**GOAL OF THE EXERCISE:** Give again, word for word, each line below starting at the one that contains "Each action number" and ending at the one that contains "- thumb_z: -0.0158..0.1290".

** RECORDS PROVIDED follows **

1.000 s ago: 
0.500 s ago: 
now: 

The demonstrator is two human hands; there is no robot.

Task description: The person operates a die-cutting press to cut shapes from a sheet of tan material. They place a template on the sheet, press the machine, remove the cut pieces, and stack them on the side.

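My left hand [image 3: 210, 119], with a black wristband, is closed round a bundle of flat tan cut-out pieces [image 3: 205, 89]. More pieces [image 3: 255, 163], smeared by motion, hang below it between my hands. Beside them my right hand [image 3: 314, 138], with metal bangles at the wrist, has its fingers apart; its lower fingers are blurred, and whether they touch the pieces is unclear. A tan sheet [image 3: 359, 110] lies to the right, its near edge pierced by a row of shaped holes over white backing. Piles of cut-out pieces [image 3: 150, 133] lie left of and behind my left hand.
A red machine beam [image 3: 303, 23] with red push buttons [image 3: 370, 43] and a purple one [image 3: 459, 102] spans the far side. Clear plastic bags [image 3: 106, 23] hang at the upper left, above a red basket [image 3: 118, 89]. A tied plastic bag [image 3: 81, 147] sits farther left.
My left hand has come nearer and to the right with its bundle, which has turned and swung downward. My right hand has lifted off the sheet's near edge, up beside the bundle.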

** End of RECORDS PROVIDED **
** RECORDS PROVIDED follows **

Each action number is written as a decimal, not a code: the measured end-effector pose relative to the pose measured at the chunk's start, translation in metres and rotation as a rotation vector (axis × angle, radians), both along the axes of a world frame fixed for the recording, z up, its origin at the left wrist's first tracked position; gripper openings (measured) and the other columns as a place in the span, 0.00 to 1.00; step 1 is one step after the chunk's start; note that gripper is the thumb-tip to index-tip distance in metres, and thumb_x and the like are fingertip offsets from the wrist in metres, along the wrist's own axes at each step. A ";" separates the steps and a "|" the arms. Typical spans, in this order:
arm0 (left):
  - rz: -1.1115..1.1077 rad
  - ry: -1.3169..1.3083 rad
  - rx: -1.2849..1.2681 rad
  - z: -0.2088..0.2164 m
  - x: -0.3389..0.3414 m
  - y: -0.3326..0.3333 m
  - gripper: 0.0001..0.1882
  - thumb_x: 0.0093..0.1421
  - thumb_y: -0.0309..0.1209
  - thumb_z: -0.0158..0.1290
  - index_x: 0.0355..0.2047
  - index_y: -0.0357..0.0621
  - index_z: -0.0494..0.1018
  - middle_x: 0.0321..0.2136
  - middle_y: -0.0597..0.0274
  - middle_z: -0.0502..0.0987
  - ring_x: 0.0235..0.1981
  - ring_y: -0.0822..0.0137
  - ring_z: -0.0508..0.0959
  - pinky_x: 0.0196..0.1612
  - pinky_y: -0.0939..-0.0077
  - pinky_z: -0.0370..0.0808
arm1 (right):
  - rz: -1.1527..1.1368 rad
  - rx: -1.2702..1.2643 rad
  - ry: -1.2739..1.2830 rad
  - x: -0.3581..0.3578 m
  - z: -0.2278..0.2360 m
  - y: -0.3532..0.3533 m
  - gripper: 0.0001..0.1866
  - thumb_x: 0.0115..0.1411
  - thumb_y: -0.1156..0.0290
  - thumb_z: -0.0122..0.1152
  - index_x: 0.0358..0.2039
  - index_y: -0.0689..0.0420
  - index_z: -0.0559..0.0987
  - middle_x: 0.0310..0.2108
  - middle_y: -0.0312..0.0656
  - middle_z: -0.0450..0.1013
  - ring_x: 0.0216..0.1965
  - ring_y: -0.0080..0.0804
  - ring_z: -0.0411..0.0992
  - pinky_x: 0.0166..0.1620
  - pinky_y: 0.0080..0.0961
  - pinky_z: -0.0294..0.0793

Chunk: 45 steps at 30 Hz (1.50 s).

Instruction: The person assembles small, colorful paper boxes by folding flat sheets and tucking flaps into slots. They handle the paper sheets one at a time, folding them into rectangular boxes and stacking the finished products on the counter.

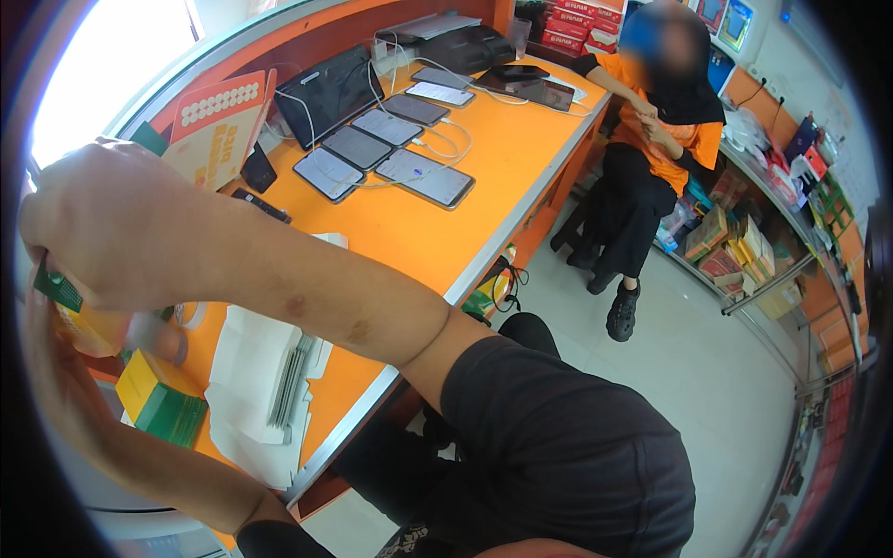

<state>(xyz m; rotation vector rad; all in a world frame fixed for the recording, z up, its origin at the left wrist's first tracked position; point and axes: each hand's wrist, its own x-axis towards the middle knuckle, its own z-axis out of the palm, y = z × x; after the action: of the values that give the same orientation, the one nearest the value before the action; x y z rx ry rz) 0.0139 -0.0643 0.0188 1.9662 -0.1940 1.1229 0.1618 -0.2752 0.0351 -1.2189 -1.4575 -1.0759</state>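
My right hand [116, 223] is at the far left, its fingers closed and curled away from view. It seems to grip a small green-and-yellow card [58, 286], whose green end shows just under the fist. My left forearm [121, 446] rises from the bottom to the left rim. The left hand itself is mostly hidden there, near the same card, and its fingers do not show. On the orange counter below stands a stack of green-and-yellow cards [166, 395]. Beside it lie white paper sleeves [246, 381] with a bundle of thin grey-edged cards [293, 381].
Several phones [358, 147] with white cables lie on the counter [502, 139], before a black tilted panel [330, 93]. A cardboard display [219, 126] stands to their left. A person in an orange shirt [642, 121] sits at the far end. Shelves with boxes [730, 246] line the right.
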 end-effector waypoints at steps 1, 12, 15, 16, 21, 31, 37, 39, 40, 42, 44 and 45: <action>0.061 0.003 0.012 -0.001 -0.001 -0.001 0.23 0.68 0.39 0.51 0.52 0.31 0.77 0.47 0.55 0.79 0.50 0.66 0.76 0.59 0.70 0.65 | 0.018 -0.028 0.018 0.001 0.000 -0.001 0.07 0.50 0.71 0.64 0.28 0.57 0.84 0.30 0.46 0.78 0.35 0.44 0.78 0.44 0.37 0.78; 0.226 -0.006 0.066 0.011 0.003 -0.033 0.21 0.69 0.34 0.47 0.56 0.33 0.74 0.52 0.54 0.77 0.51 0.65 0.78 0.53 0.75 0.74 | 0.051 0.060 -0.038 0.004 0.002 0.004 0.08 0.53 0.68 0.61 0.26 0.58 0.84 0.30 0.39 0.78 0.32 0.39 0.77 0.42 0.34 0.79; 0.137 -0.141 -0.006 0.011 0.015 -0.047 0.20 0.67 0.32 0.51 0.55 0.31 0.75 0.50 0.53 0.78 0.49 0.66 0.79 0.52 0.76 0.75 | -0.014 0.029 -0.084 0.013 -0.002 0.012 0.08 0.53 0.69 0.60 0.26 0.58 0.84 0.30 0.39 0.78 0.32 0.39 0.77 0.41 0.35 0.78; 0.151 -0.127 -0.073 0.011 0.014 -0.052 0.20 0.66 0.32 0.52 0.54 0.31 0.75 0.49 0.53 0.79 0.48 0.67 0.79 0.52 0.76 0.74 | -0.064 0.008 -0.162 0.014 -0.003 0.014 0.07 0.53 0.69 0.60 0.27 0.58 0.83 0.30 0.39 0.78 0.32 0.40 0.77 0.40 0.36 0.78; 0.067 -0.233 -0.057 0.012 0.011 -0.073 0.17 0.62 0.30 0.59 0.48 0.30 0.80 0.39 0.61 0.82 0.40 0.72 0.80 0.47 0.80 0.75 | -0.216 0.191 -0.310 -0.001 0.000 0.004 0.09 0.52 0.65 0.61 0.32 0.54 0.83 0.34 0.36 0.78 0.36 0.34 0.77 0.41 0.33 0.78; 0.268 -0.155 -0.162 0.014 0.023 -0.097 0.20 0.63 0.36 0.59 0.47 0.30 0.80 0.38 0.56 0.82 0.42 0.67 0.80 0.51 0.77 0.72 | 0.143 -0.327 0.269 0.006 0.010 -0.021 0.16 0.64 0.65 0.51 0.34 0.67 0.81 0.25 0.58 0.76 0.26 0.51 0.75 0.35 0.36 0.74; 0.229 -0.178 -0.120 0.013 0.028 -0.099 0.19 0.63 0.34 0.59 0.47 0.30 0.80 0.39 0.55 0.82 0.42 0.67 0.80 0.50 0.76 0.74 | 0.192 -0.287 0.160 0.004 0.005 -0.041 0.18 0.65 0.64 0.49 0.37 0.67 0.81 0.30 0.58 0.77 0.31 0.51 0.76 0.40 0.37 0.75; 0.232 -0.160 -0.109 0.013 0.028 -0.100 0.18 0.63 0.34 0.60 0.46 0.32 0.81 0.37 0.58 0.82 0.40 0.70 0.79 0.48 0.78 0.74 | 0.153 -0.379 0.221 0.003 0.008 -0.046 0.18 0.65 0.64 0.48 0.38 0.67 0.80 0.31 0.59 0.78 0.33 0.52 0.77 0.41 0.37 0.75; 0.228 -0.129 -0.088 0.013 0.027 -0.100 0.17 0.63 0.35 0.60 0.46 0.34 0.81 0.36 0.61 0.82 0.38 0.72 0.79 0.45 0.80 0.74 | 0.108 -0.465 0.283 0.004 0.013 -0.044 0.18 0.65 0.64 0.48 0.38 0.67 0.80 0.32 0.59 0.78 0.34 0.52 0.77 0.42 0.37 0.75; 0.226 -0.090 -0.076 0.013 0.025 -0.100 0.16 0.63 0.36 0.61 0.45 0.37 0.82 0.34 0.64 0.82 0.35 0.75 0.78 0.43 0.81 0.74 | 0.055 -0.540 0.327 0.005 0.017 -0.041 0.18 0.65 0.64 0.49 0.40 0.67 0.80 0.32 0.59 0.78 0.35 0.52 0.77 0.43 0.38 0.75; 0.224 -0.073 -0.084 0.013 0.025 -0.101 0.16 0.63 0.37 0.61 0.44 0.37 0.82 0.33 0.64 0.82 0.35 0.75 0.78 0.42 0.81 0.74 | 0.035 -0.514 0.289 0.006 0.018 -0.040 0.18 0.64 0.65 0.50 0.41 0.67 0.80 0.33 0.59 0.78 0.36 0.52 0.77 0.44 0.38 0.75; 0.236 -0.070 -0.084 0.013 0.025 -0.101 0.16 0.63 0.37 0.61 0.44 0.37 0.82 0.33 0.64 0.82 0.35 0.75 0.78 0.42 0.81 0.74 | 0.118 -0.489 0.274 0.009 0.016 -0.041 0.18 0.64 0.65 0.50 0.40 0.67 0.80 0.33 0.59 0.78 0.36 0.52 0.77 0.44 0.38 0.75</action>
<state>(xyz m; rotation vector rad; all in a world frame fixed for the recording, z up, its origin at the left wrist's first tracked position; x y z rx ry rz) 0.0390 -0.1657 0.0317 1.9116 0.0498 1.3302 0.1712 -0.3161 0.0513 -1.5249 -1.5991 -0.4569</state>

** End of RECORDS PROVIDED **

**OUTPUT FOR THIS TASK:**
Each action number is written as a decimal, not a code: the measured end-effector pose relative to the pose measured at the chunk's start, translation in metres and rotation as a rotation vector (axis × angle, radians), both along the axes of a world frame fixed for the recording, z up, its origin at the left wrist's first tracked position; gripper openings (measured) and the other columns as a place in the span, 0.00 to 1.00; step 1 is one step after the chunk's start; note that gripper is the thumb-tip to index-tip distance in metres, and thumb_x and the like are fingertip offsets from the wrist in metres, along the wrist's own axes at each step. A ";" separates the steps and a "|" the arms. Typical spans, in this order:
arm0 (left):
  - rz: -1.1115..1.1077 rad
  - ry: -1.3169..1.3083 rad
  - rx: -1.2849..1.2681 rad
  - z: -0.2088..0.2164 m
  - x: -0.3389..0.3414 m
  - y: -0.3326..0.3333 m
  - gripper: 0.0001..0.1882
  - thumb_x: 0.0093..0.1421
  - thumb_y: -0.0309..0.1209
  - thumb_z: -0.0158..0.1290

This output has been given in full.